Although employers may not restrict an employee’s right to file or participate in an EEOC proceeding, employers certainly have the right to restrict an employee’s right to recovery. EEOC v. Waffle House, Inc., 534 U.S. 279, 304 (2002) (“If an employee signs an agreement to waive or settle discrimination claims against an employer, for example, the EEOC may not recover victim-specific relief on that employee’s behalf”) (dissenting on other grounds).

Without restricting an employee’s right to file or participate in an EEOC proceedings, employers often state in separation agreements that consideration provided to the Employee in the separation agreement shall be the sole relief provided to the Employee for all claims released by the Employee and that Employee shall not be entitled to recover, and agrees to waive any monetary benefits or recovery against the Employer related to any released claim.

Non-Disparage Agreements

Although the law is well settled that a former employee can waive a right to recover for a Title VII claim, any language within the separation agreement that appears to discourage a former employee from cooperating would likely be subject to attack by the EEOC or state agencies. That is certainly the case in the matter pending in the Northern District of Illinois. In a recent court filing, the EEOC took the position that a non-disparaging provision within a separation agreement was unlawful as against public policy. See EEOC v. Baker & Taylor, Inc., Case No. 13-cv-03729, Northern District of Illinois, Eastern Division, 2013. The non-disparagement provision at issue stated the following:

I agree that I will not make any disparaging remarks or take any other action that could reasonably be anticipated to damage the reputation and goodwill of Company or negatively reflect on Company.
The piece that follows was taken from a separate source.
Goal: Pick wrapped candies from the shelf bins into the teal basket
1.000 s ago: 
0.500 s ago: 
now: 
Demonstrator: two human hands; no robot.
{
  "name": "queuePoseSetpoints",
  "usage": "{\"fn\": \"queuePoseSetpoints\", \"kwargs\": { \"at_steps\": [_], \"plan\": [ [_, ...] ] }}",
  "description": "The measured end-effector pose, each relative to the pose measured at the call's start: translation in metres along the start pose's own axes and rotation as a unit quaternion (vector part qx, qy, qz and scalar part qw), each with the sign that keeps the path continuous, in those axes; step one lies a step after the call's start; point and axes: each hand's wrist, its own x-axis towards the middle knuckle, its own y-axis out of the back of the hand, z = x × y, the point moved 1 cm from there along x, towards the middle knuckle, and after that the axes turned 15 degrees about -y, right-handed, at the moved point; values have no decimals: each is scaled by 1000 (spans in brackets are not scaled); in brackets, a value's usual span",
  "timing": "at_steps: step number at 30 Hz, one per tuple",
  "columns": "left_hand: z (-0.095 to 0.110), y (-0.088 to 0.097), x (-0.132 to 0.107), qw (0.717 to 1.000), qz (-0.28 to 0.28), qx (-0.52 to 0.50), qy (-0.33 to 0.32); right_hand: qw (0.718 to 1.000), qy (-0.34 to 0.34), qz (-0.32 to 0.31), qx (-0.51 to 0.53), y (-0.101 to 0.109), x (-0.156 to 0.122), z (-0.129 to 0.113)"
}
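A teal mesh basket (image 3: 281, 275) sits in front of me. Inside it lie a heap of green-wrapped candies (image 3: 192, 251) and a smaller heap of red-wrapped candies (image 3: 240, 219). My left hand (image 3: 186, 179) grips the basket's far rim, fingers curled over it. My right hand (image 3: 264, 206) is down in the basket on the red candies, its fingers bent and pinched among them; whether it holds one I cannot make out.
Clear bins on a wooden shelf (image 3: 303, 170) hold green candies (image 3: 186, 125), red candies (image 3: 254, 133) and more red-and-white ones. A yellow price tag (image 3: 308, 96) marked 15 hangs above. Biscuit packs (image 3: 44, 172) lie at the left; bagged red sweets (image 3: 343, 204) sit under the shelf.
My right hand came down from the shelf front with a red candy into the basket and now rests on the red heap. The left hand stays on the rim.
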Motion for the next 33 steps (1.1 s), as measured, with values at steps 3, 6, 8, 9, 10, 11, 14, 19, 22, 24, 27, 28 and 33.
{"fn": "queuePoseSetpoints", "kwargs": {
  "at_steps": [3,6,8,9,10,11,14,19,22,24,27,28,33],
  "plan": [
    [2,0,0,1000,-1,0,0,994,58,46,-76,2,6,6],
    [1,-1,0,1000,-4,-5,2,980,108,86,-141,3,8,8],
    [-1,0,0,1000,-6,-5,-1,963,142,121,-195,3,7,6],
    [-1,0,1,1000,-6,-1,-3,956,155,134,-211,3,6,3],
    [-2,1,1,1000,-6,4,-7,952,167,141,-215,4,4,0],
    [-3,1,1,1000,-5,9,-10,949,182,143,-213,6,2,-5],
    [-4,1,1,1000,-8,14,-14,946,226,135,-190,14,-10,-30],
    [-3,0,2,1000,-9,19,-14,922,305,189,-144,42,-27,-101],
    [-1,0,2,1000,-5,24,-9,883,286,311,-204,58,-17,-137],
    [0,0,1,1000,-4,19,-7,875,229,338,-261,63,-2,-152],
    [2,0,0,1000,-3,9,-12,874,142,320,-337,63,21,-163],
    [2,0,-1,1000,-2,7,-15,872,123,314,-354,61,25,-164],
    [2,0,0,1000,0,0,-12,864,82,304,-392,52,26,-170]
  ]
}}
I will not discuss or comment upon the termination of my employment in any way that would reflect negatively on the Company.  However, nothing in this Release will prevent me from truthfully responding to a subpoena or otherwise complying with a government investigation.

The EEOC views this provision as reflecting “resistance” to the rights secured by Title VII and a barrier for individuals to participate and cooperate with the EEOC or state agencies. The Court has yet to rule on the EEOC’s attempt to enjoin the employer from inserting the referenced non-disparagement provision in the employer’s separation agreement.

Would the EEOC have been more tolerant if the separation agreement stated that “Nothing in this non-disparagement provision shall interfere with the Employee’s right to cooperate and participate in an investigation or proceeding conducted by the EEOC or other federal or state regulatory or law enforcement agency?” One would hope so. Non-disparage provisions are often an integral part of a separation agreement and are not intended to silence an employee from participating in government investigations. Rather, non-disparage provisions provide value to an employer to assure that a former, disgruntled employee does not unfairly attack a Company’s reputation and products and thereby negatively impacting sales and employee morale. Employers should continue to monitor this area of the law to assure that non-disparage provisions within separation agreements are lawful and enforceable.

 

DISCLAIMER: Because of the generality of this update, the information provided herein may not be applicable in all situations and should not be acted upon without specific legal advice based on particular situations.